Database Interview Questions
Test your knowledge of relational and NoSQL databases. Practice questions on SQL, indexing, normalization, transactions, and database design.
Frequently Asked Questions
Should I learn SQL or NoSQL for interviews?
Both. SQL databases (PostgreSQL, MySQL) are essential for understanding relational data, joins, and ACID transactions. NoSQL databases (DynamoDB, MongoDB, Redis) are important for system design questions involving scale, caching, and flexible schemas.
What database concepts are tested in interviews?
Common topics include SQL queries and joins, indexing strategies (B-tree, hash), normalization forms, ACID properties, transaction isolation levels, database sharding, replication, and choosing between SQL vs NoSQL for different use cases.
What is database indexing and why does it matter?

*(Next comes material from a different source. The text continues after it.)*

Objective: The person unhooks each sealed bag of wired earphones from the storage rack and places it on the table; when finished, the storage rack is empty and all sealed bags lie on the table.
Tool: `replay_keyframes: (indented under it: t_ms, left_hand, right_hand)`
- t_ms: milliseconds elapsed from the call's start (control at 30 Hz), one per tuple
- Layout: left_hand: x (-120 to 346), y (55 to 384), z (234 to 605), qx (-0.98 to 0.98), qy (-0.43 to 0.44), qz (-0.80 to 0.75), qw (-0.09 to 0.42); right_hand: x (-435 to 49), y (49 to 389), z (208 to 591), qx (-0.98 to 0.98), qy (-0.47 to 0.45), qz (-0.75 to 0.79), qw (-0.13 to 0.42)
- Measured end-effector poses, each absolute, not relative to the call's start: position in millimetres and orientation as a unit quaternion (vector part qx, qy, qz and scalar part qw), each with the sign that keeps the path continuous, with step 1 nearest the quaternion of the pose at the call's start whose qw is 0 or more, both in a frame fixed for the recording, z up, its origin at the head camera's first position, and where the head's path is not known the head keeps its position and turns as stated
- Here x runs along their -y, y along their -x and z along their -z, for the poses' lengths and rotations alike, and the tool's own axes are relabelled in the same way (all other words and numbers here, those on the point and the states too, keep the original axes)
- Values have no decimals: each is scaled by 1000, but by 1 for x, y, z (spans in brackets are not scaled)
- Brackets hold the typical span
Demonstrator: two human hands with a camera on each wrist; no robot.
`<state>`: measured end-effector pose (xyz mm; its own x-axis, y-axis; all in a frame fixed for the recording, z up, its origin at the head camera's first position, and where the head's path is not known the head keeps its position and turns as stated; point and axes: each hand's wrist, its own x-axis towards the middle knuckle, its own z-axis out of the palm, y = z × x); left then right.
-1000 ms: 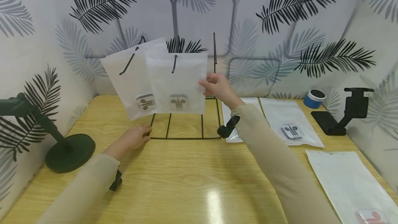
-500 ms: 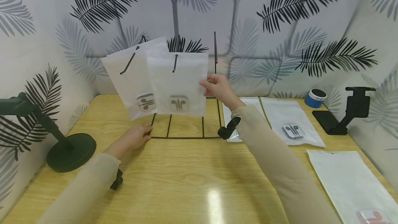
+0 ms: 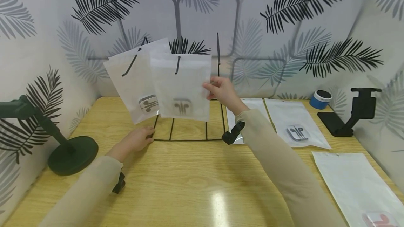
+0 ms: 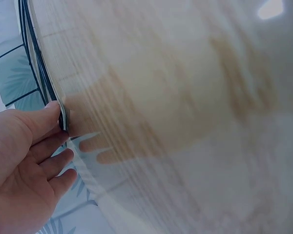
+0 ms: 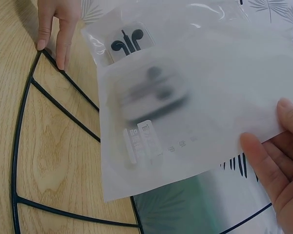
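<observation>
A white pouch (image 3: pixel 189 80) with earphones in a clear case showing through it hangs from a hook of a black wire display rack (image 3: pixel 189 140). My right hand (image 3: pixel 222 89) pinches this pouch's right edge between thumb and fingers. Behind it on the left, a second white pouch (image 3: pixel 134 90) hangs tilted on another hook, dark earphones visible inside. At the rack's front left base corner is my left hand (image 3: pixel 137 138); in the left wrist view its thumb and forefinger pinch the thin black bars. Much of the rack's upright part is hidden behind the pouches.
Flat pouches lie to the right: one (image 3: pixel 231 122) partly behind my right forearm, another pouch (image 3: pixel 284 115) beside it, and a pouch with red earphones (image 3: pixel 350 178) nearer. A blue jar (image 3: pixel 320 100), a black phone stand (image 3: pixel 359 108) and a green lamp (image 3: pixel 72 155) stand around.
My right hand has dipped slightly, and the front pouch's lower edge has dropped a little lower in view. The left hand stays at the rack's corner.
</observation>
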<state>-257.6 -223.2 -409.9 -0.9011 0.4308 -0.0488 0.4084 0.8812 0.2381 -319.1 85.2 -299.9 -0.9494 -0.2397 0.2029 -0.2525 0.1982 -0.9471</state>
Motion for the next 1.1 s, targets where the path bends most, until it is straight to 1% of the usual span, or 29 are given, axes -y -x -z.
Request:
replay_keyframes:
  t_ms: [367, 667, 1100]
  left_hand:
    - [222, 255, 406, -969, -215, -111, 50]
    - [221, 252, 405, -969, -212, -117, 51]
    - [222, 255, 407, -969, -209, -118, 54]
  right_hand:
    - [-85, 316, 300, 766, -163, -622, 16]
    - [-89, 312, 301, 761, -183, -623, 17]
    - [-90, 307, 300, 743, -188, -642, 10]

Indexes are data structures (usually B-trees) that speed up queries by avoiding full table scans. They trade write performance and storage for faster reads. Knowing when to add indexes, composite indexes, and covering indexes is a common interview topic.
What are the ACID properties?
ACID stands for Atomicity (transactions are all-or-nothing), Consistency (data stays valid), Isolation (concurrent transactions don't interfere), and Durability (committed data survives crashes). Understanding ACID is fundamental for database interview questions.

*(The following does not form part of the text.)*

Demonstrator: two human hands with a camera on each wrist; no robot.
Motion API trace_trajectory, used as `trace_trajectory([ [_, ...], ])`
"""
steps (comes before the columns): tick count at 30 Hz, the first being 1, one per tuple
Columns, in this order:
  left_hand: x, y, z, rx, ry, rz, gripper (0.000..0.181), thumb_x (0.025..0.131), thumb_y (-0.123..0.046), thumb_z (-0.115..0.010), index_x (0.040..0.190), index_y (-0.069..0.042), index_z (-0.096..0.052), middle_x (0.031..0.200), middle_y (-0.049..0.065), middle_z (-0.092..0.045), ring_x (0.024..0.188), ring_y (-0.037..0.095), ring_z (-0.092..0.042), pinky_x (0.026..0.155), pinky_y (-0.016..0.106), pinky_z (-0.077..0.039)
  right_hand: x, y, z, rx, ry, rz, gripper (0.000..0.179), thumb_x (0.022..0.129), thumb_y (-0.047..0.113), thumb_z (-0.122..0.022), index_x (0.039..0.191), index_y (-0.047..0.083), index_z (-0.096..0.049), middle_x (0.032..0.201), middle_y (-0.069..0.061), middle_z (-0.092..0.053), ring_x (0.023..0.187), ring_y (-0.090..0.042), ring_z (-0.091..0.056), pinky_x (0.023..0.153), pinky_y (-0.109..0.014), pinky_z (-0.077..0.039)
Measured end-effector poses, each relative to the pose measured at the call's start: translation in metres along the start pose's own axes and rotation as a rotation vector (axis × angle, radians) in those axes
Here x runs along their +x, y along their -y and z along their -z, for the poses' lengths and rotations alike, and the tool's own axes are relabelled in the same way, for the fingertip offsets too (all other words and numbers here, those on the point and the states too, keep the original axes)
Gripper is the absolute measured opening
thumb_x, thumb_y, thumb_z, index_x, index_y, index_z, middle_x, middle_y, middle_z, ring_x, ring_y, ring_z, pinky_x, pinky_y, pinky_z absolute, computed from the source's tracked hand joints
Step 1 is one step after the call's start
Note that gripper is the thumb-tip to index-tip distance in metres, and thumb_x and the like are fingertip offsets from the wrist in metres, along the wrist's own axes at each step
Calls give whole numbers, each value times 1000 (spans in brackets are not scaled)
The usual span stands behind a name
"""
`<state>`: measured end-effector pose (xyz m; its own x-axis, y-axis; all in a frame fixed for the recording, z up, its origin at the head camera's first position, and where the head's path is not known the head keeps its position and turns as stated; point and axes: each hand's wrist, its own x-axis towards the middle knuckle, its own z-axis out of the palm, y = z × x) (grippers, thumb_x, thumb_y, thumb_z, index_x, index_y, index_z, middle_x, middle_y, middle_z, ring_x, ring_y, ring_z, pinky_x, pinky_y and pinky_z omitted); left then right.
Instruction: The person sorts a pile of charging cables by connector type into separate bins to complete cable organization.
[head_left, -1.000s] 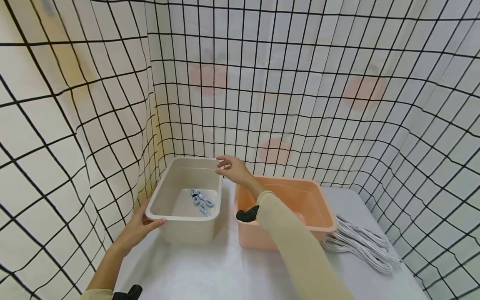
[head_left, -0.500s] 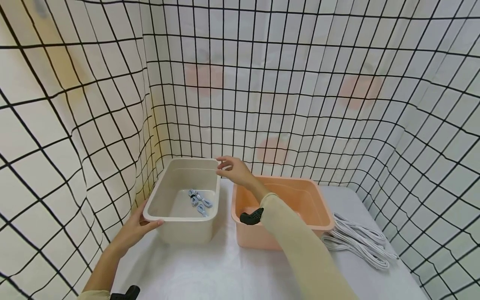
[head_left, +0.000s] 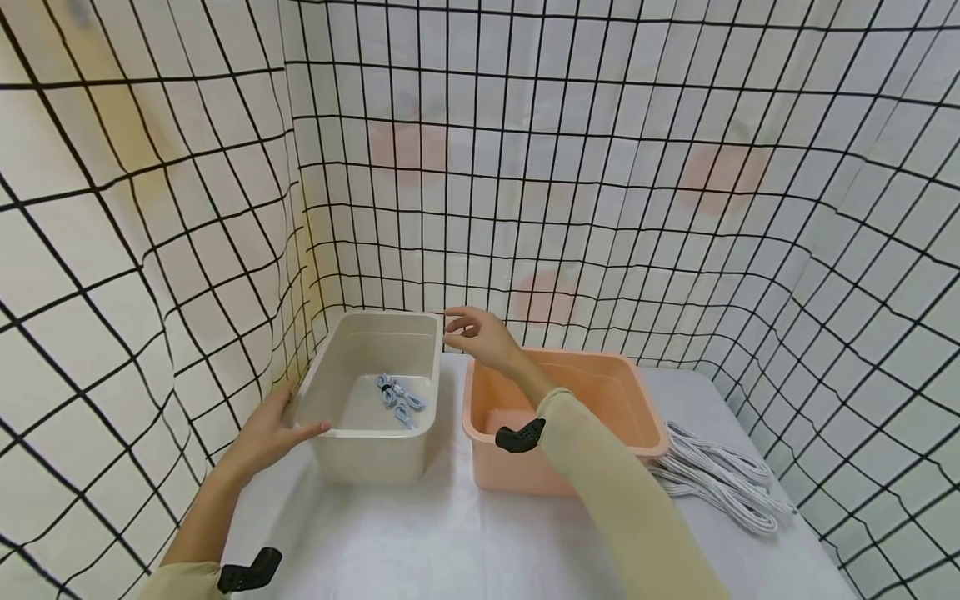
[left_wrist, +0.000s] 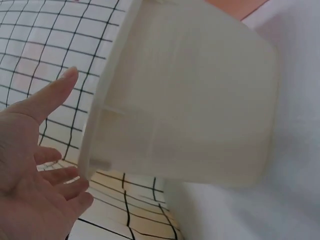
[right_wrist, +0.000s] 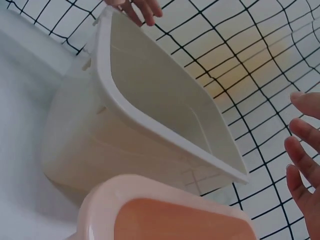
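Cream bin (head_left: 371, 460) near back left corner of table (head_left: 420, 542), small blue cords (head_left: 405, 398) inside. Left hand (head_left: 262, 437) spread at bin's front left corner — thumb off rim, cannot tell if fingertips touch. Right hand (head_left: 486, 340) just beside bin's back right corner, fingers loosely bent and apart. Peach bin (head_left: 517, 471) to right — white cords (head_left: 723, 479) by table's right edge.

Cream bin (head_left: 367, 460), peach bin (head_left: 521, 473), black-gridded netting (head_left: 555, 177)
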<state>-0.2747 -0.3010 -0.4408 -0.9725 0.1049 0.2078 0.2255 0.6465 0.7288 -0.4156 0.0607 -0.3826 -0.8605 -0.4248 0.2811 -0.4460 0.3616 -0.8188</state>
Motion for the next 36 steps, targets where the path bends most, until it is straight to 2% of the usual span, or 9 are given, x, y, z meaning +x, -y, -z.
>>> trace_trajectory([
  [5, 8, -15, -3, -7, -1, -19, 104, 92, -38, -80, 162, 5, -18, 155, 36, -34, 137, 55, -38, 103, 74, -36, -8, -9, 14, 3, -17, 1, 50, 98, 24, -74, 146, 16, -59, 124, -8, -69, 107, -25, -65, 86, -43, -56],
  [9, 16, -26, -10, -14, 4, -36, 105, 90, -39, -82, 161, 7, -18, 159, 34, -30, 144, 54, -29, 109, 73, -28, -14, -17, 27, -1, -57, -21, 51, 97, 27, -75, 145, 19, -60, 123, -6, -70, 107, -24, -65, 88, -44, -55],
  [16, 28, -42, -26, -62, 39, -92, 104, 91, -38, -82, 161, 7, -19, 161, 34, -27, 146, 53, -26, 112, 70, -26, -28, -20, 44, -11, -70, -29, 49, 99, 24, -73, 146, 19, -59, 127, -12, -68, 108, -26, -65, 89, -46, -55],
  [19, 32, -46, -32, -78, 54, -115, 103, 91, -36, -82, 161, 7, -19, 161, 34, -27, 146, 53, -26, 113, 69, -25, -31, -23, 48, -1, -78, -27, 49, 99, 21, -73, 145, 18, -60, 124, -9, -69, 107, -26, -65, 87, -46, -55],
  [27, 39, -50, -39, -101, 70, -130, 103, 92, -32, -81, 161, 8, -16, 162, 33, -25, 147, 52, -26, 116, 64, -24, -39, -27, 56, -16, -87, -16, 48, 99, 20, -73, 145, 17, -59, 121, -7, -69, 108, -27, -66, 89, -46, -56],
  [36, 46, -57, -52, -131, 113, -119, 101, 94, -35, -79, 162, 5, -17, 162, 31, -27, 146, 52, -28, 117, 62, -25, -50, -31, 69, -6, -108, -25, 51, 98, 24, -74, 146, 16, -59, 124, -11, -68, 109, -28, -65, 90, -47, -55],
])
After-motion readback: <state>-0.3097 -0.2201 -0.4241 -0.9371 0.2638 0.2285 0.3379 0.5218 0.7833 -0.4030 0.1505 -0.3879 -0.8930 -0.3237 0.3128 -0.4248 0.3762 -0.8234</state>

How does database sharding work?
Sharding splits data across multiple database instances based on a shard key (e.g., user ID). It enables horizontal scaling but introduces complexity around cross-shard queries, rebalancing, and maintaining consistency. This is a frequent system design interview topic.
What is the difference between horizontal and vertical scaling for databases?
Vertical scaling (scaling up) adds more CPU/RAM to a single server. Horizontal scaling (scaling out) adds more servers. Vertical has limits and a single point of failure. Horizontal is more complex but offers better fault tolerance and capacity. Most large-scale systems use horizontal scaling.